Directions for this task >>
The reply should return the data in full, exactly as written.
# # # #
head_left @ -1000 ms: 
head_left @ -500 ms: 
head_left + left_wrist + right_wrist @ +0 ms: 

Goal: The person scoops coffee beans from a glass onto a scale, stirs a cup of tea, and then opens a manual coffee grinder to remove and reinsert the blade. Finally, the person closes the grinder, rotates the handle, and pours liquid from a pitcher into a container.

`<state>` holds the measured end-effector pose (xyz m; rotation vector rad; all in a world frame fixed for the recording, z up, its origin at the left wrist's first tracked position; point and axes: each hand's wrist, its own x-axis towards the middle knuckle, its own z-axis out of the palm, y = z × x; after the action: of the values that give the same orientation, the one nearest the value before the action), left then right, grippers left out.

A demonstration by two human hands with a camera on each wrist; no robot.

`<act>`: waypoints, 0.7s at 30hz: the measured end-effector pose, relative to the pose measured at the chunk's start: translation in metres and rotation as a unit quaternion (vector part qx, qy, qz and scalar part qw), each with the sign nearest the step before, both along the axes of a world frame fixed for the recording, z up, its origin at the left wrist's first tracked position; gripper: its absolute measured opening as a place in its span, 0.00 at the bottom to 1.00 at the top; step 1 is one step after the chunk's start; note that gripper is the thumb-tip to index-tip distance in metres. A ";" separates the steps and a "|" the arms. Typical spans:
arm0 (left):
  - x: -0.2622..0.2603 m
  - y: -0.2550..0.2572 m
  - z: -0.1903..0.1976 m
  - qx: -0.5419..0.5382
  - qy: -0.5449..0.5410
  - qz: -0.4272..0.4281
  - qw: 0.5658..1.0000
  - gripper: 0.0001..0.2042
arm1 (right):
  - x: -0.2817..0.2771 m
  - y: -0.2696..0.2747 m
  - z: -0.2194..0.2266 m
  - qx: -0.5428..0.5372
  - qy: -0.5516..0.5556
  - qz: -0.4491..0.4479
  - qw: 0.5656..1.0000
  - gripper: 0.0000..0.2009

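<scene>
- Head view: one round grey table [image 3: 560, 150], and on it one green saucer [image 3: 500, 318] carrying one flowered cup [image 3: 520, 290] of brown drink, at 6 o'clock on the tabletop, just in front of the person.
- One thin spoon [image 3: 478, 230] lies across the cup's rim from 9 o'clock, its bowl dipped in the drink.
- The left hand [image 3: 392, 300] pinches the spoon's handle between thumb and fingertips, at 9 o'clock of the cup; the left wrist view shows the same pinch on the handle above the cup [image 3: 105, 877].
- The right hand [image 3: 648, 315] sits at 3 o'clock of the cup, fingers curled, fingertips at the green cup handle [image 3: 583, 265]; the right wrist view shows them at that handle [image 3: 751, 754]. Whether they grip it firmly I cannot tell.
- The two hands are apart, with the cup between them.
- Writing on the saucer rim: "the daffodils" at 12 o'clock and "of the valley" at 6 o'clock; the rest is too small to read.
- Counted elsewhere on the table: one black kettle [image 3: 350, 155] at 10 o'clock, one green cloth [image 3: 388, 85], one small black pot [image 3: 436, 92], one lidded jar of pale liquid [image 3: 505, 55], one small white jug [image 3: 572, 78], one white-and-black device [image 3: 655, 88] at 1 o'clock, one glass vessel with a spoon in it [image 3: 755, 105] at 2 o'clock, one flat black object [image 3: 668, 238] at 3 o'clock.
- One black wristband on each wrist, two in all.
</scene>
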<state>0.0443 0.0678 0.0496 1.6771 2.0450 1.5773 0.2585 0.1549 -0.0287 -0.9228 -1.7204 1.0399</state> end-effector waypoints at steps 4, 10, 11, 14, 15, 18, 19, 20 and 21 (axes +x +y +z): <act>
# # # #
Answer >>
head_left @ -1000 ms: 
head_left @ -500 ms: 
head_left + left_wrist + right_wrist @ +0 ms: 

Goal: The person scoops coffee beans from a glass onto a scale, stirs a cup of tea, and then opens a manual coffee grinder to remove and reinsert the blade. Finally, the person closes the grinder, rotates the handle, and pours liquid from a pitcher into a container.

`<state>` holds the measured end-effector pose (xyz m; rotation vector rad; all in a world frame fixed for the recording, z up, its origin at the left wrist's first tracked position; point and axes: each hand's wrist, its own x-axis towards the middle knuckle, its own z-axis out of the palm, y = z × x; after the action: of the values that give the same orientation, the one nearest the value before the action), left then right, grippers left out.

A demonstration by two human hands with a camera on each wrist; no robot.

`<act>`: waypoints, 0.7s at 30hz: the measured end-effector pose, relative to the pose measured at the chunk's start: translation in metres and rotation as a unit quaternion (vector part qx, qy, qz and scalar part qw), each with the sign nearest the step before, both along the axes of a world frame fixed for the recording, z up, its origin at the left wrist's first tracked position; gripper: its absolute measured opening as a place in its span, 0.00 at the bottom to 1.00 at the top; step 1 is one step after the chunk's start; note that gripper is the thumb-tip to index-tip distance in metres. A ";" separates the steps and a "|" the arms. Typical spans:
arm0 (left):
  - x: -0.2622..0.2603 m
  - y: -0.2550..0.2572 m
  - z: -0.1903..0.1976 m
  - qx: -0.5419..0.5382
  - qy: -0.5449..0.5410
  - qz: -0.4272..0.4281
  - qw: 0.5658..1.0000
  - gripper: 0.0001..0.2042
arm1 (right):
  - x: -0.2817..0.2771 m
  - y: -0.2696..0.2747 m
  - z: -0.2194..0.2266 m
  - qx: -0.5428..0.5372
  - qy: -0.5516..0.5556
  - qz: -0.4491..0.4479
  - qw: 0.5656..1.0000
  - gripper: 0.0000..0.2009

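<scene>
- Head view: one round grey table [image 3: 560, 150], and on it one green saucer [image 3: 500, 318] carrying one flowered cup [image 3: 520, 290] of brown drink, at 6 o'clock on the tabletop, just in front of the person.
- One thin spoon [image 3: 478, 230] lies across the cup's rim from 9 o'clock, its bowl dipped in the drink.
- The left hand [image 3: 392, 300] pinches the spoon's handle between thumb and fingertips, at 9 o'clock of the cup; the left wrist view shows the same pinch on the handle above the cup [image 3: 105, 877].
- The right hand [image 3: 648, 315] sits at 3 o'clock of the cup, fingers curled, fingertips at the green cup handle [image 3: 583, 265]; the right wrist view shows them at that handle [image 3: 751, 754]. Whether they grip it firmly I cannot tell.
- The two hands are apart, with the cup between them.
- Writing on the saucer rim: "the daffodils" at 12 o'clock and "of the valley" at 6 o'clock; the rest is too small to read.
- Counted elsewhere on the table: one black kettle [image 3: 350, 155] at 10 o'clock, one green cloth [image 3: 388, 85], one small black pot [image 3: 436, 92], one lidded jar of pale liquid [image 3: 505, 55], one small white jug [image 3: 572, 78], one white-and-black device [image 3: 655, 88] at 1 o'clock, one glass vessel with a spoon in it [image 3: 755, 105] at 2 o'clock, one flat black object [image 3: 668, 238] at 3 o'clock.
- One black wristband on each wrist, two in all.
</scene>
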<state>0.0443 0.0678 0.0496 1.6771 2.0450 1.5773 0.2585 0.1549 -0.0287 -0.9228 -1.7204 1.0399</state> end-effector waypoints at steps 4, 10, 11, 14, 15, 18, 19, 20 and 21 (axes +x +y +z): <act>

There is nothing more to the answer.